Courtesy of Tamilnadu Tourism
WHERE: Agrahara Valagerehalli Village, Karnataka
You may be a dog lover but you will probably never get to the level of love that the people from the remote Agrahara Valagerehalli village south of Channapatna in Karnataka state have for the canines. Dogs here have a temple and are venerated by the locals. Although quite small and extremely hard to find, this shrine may well be one of the few places in the world where dogs are actually worshipped.
The building is relatively new, probably built in 2010 (even the villagers themselves are said to be puzzled about the origins of the Dog Temple) by a local businessman alongside a bigger temple to Kempamma, a village goddess. Inside you’ll find two cute brown and white dog statues who regularly take part in colorful religious services. It is believed that the dogs bring good luck and protect the locals from all evil.
WHERE: Khajuraho, Madhya Pradesh
A jewel in the crown of UNESCO-protected Khajuraho Western Group of Monuments Temple Complex, Varaha Temple is one of the most impressive animal temples in the country. First of all, it was built more than 1,000 years ago, around the year 900. Secondly, inside you find an imposing five-foot-tall idol of a wild boar with countless small statues of Hindu gods and goddesses carved on its sides.
It is a shrine of Varaha, the animal avatar of the god Vishnu in the form of a boar. According to a legend, Vishnu shapeshifted into Varaha to prevent the vicious demon Hiranyaksha from destroying Earth. Varaha succeeded and now we can marvel at the intricate beauty of this animal shrine his followers erected to celebrate the victory.

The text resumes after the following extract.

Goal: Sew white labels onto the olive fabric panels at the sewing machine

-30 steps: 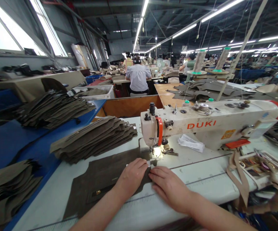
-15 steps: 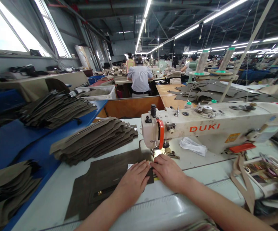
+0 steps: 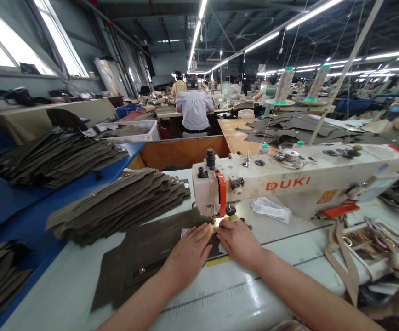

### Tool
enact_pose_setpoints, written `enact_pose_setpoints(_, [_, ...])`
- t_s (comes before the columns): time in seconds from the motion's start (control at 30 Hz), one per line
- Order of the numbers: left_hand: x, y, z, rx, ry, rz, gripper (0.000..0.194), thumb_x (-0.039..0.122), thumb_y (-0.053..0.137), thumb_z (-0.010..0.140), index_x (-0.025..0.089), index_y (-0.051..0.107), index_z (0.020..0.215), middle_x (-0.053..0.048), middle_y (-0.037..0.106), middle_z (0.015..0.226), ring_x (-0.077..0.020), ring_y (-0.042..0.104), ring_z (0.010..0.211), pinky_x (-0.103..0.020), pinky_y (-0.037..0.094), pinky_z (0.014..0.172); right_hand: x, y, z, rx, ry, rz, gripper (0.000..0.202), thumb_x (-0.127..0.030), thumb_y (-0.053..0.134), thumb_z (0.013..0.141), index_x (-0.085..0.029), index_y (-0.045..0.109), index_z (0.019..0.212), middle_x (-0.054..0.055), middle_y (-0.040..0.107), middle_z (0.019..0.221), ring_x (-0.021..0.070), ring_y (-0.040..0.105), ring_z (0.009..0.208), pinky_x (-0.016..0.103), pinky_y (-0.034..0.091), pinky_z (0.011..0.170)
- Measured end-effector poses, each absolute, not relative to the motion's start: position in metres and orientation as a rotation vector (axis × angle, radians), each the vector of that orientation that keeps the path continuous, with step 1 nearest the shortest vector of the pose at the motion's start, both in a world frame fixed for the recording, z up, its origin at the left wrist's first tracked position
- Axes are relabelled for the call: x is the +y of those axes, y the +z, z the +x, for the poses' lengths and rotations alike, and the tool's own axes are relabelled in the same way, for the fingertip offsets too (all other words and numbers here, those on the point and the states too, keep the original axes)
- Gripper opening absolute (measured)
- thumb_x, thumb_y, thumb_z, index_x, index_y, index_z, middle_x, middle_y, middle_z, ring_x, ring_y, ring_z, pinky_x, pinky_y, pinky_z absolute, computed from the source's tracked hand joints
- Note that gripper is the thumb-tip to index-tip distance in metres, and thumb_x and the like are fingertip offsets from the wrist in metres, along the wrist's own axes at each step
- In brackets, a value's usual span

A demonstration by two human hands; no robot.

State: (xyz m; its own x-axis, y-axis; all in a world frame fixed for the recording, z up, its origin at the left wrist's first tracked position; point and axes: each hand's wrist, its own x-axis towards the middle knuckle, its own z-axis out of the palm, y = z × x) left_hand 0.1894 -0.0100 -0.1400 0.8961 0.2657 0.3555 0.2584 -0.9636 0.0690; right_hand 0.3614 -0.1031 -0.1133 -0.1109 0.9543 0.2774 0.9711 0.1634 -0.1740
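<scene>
Dark-olive fabric [image 3: 147, 241], off-white sewing machine [image 3: 323, 168] — orange lettering [image 3: 294, 183]

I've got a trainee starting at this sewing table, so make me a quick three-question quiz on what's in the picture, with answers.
1. True or false: the left hand rests on the dark panel.
2. What colour is the lettering on the sewing machine? A green, B orange, C white.
3. Fill in: the white strips lie to the ____ of the dark panel.

Key: 1 true; 2 B; 3 right.
</scene>
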Motion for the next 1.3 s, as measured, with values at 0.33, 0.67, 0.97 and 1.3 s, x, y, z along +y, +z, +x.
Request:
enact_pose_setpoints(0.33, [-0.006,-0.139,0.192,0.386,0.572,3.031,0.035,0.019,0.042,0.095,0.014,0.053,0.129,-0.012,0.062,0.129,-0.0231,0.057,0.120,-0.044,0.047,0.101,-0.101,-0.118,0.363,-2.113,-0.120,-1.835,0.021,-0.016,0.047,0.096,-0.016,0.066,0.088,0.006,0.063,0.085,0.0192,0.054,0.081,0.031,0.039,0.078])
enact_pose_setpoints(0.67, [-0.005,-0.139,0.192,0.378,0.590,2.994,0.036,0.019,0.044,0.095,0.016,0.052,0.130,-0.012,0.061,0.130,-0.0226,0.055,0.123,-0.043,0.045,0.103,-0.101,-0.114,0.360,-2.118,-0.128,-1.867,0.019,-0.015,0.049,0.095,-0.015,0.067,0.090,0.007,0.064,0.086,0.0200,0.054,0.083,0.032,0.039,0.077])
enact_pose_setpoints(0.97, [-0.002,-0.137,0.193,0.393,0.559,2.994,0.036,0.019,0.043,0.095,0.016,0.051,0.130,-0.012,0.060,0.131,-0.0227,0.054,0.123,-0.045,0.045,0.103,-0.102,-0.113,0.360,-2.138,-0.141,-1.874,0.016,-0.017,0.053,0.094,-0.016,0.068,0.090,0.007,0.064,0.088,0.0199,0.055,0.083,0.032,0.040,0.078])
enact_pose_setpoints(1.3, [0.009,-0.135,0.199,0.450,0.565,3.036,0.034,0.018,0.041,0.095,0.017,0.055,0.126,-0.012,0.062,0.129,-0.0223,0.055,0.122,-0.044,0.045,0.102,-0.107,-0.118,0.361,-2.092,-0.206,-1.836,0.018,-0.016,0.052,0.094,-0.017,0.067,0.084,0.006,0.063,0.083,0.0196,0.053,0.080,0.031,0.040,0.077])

WHERE: Tumakuru, Karnataka
Those who choose to explore the picturesque Mandaragiri Hills on a day trip from Bangalore will be pleasantly surprised to find a fantastic peacock tail-shaped Jain temple at the footsteps. Beautifully placed to complement the surrounding nature, the building is 265 feet of a colorful, Instagram-friendly spectacle. The peacock is a sacred bird for both Jainism and Hinduism, so you can find various depictions of it all around the country. The temple near Tumakuru may well be the most generous tribute to this bird. Apart from the Peacock Temple, be sure to hike up the Mandaragiri Hills for another Jain shrine and enjoy the scene-stealing views of the tranquil countryside.